### Data block
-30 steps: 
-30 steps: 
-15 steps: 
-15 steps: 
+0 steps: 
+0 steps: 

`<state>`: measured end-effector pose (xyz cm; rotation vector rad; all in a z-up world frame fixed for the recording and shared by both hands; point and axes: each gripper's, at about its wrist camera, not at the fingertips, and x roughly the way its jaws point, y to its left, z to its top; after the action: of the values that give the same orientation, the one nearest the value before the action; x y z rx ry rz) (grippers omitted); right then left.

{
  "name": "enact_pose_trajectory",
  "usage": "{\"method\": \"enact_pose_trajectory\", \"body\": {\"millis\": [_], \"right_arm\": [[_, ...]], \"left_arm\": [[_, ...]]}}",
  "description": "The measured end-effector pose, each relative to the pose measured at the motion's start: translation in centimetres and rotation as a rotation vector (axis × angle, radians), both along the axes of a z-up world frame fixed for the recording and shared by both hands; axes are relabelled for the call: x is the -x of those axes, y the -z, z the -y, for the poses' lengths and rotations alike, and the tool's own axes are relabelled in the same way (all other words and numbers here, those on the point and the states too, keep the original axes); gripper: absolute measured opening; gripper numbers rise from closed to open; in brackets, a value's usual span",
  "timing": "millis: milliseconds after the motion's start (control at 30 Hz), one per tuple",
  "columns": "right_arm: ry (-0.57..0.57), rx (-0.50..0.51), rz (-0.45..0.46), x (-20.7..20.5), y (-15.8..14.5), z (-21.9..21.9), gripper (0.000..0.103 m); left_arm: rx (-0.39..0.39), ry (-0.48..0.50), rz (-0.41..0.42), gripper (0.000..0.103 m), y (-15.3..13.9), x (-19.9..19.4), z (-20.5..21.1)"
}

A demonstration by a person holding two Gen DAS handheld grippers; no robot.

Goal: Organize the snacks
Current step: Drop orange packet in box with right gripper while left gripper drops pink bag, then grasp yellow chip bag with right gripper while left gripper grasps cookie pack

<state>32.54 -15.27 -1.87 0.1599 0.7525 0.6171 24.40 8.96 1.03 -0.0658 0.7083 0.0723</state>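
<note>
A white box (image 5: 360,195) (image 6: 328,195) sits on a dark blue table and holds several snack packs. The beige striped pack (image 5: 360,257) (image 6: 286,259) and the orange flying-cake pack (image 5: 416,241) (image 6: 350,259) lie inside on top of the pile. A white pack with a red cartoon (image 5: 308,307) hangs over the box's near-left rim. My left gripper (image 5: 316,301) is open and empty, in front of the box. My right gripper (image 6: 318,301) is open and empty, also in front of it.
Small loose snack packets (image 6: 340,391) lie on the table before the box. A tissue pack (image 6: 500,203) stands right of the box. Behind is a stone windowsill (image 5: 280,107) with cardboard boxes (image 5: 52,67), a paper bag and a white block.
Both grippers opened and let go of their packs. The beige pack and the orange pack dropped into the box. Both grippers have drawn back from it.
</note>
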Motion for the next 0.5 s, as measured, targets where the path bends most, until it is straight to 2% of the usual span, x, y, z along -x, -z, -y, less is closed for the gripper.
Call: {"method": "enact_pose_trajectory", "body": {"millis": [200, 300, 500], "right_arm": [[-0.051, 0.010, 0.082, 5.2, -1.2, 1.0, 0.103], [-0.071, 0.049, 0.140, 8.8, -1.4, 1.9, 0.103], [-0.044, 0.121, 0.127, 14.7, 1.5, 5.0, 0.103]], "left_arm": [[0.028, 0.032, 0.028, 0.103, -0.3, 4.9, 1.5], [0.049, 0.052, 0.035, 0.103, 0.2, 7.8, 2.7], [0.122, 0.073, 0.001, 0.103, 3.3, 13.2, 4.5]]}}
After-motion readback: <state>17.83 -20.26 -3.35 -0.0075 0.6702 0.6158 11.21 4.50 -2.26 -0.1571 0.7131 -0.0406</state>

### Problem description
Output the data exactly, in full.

### Answer box
-30 steps: 
-30 steps: 
-15 steps: 
-15 steps: 
+0 steps: 
+0 steps: 

`<state>`: measured end-effector pose (xyz cm; rotation vector rad; all in a z-up world frame fixed for the recording and shared by both hands; point and axes: each gripper's, at about its wrist camera, not at the fingertips, and x roughly the way its jaws point, y to its left, z to its top; after the action: of the values that give the same orientation, the one nearest the value before the action; x y z rx ry rz) (grippers omitted); right then left.

{
  "name": "enact_pose_trajectory",
  "usage": "{\"method\": \"enact_pose_trajectory\", \"body\": {\"millis\": [_], \"right_arm\": [[_, ...]], \"left_arm\": [[_, ...]]}}",
  "description": "The measured end-effector pose, each relative to the pose measured at the motion's start: translation in centimetres and rotation as a rotation vector (axis × angle, radians), both along the axes of a z-up world frame fixed for the recording and shared by both hands; axes are relabelled for the call: x is the -x of those axes, y the -z, z the -y, for the poses' lengths and rotations alike, and the tool's own axes are relabelled in the same way (all other words and numbers here, those on the point and the states too, keep the original axes); gripper: absolute measured opening; gripper numbers rise from closed to open; in brackets, a value's usual span",
  "timing": "millis: milliseconds after the motion's start (control at 30 Hz), one per tuple",
  "columns": "right_arm: ry (-0.57..0.57), rx (-0.50..0.51), rz (-0.45..0.46), x (-20.7..20.5), y (-15.8..14.5), z (-21.9..21.9), gripper (0.000..0.103 m); left_arm: rx (-0.39..0.39), ry (-0.48..0.50), rz (-0.41..0.42), gripper (0.000..0.103 m), y (-15.3..13.9), x (-19.9..19.4), z (-20.5..21.1)"
}

A demonstration by a person holding two Gen DAS handheld grippers; no robot.

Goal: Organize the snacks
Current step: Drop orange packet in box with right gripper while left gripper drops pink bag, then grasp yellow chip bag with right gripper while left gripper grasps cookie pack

<state>32.54 -15.27 -1.87 0.1599 0.7525 0.6171 24.40 8.96 1.03 -0.0658 0.7083 0.0723</state>
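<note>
A white box (image 5: 360,195) (image 6: 328,195) sits on a dark blue table and holds several snack packs. The beige striped pack (image 5: 360,257) (image 6: 286,259) and the orange flying-cake pack (image 5: 416,241) (image 6: 350,259) lie inside on top of the pile. A white pack with a red cartoon (image 5: 308,307) hangs over the box's near-left rim. My left gripper (image 5: 316,301) is open and empty, in front of the box. My right gripper (image 6: 318,301) is open and empty, also in front of it.
Small loose snack packets (image 6: 340,391) lie on the table before the box. A tissue pack (image 6: 500,203) stands right of the box. Behind is a stone windowsill (image 5: 280,107) with cardboard boxes (image 5: 52,67), a paper bag and a white block.
Both grippers opened and let go of their packs. The beige pack and the orange pack dropped into the box. Both grippers have drawn back from it.
</note>
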Motion for the next 0.5 s, as measured, targets where the path bends most, until it is straight to 2% of the usual span, x, y, z along -x, -z, -y, less is closed for the gripper.
Call: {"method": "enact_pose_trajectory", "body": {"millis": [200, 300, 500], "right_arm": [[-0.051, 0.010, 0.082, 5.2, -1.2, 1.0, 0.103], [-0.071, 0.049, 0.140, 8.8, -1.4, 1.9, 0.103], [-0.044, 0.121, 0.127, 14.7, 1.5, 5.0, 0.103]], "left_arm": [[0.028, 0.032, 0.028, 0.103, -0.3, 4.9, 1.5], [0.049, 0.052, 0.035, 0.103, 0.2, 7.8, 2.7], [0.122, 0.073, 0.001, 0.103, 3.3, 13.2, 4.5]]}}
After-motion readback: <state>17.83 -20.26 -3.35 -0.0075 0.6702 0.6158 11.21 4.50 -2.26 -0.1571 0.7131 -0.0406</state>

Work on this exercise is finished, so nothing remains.